Summary
How does one configure the web-facing part of a small business network for redundancy and quality of service? I mean ... we can have the control over our internal infrastructure, but what happens when it comes to the WAN links?
Context
- Small business with < 20 user devices connected and a small budget
- They have a LAN for users
- They also have a private network with some virtual servers, including a VoIP based PBX.
- Couple of servers will probably be migrated to the cloud in the future, but most of them will stay on-premise.
- They already have a firewall appliance that is used as a gateway for both private subnets.
Requirements
- They want two Internet uplinks for redundancy (on different technologies and/or different ISPs).
- They cannot afford enterprise grade connections, so the bandwidth of the two links can be susceptible to changes over time (as it happens for DSL connections).
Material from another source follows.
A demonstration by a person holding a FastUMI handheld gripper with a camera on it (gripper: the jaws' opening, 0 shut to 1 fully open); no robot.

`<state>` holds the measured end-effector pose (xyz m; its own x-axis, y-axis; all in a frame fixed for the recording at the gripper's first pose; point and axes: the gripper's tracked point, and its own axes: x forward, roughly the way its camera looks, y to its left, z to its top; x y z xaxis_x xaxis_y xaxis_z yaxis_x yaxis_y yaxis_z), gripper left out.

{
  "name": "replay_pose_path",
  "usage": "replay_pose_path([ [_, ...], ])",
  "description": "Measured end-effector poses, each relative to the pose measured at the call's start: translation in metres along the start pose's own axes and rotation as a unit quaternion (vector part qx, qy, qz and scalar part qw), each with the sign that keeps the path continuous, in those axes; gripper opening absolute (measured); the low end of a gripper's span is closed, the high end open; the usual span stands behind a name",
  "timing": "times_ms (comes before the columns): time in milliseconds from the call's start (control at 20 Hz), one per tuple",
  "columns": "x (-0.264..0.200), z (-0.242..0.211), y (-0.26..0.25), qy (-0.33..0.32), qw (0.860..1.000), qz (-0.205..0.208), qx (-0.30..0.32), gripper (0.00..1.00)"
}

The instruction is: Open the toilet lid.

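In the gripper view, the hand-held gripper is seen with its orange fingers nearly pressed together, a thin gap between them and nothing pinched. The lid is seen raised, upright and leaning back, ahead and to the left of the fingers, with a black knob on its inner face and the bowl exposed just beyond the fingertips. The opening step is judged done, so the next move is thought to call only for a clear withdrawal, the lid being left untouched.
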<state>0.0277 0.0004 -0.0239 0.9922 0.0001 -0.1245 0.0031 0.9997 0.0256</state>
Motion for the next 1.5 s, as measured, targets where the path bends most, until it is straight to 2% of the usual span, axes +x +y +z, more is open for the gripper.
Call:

Also, the links will have different bandwidth one from each other. That said, they will be quite fast, quite stable and with a decent latency.
- They need public subnets for web-facing servers in their network. These subnets need to also work on failover links, so that their servers will be reachable by IPs even during the downtime of their main connection. This is especially critical for the VoIP system. I know that some ISPs provide public subnet preservation for failover links. I also know that sticking to a single provider would reduce redundancy in case of failure on the ISP side.
- They need QoS both for VoIP and for other classes of traffic.
Questions
- How do you configure QoS in a situation where available bandwidth is unknown and/or can change over time?
- How do you preserve subnets over multiple connections? Are there any low-budget alternatives to the single ISP solution?
- If you go the single ISP way (that would preserve subnets), I would expect the ISP to either (A) provide a router that combines the two links or (B) provide two routers (one WAN link each) that will talk to each other using first-hop redundancy protocols. How can you configure QoS so that it works both for main and for secondary connection (that have different speeds)? How do you prevent double NAT, especially in the case B where you have first-hop redundancy?
- How do people generally solve these types of challanges? Do they leave firewall and QoS configuration to the ISP to manage?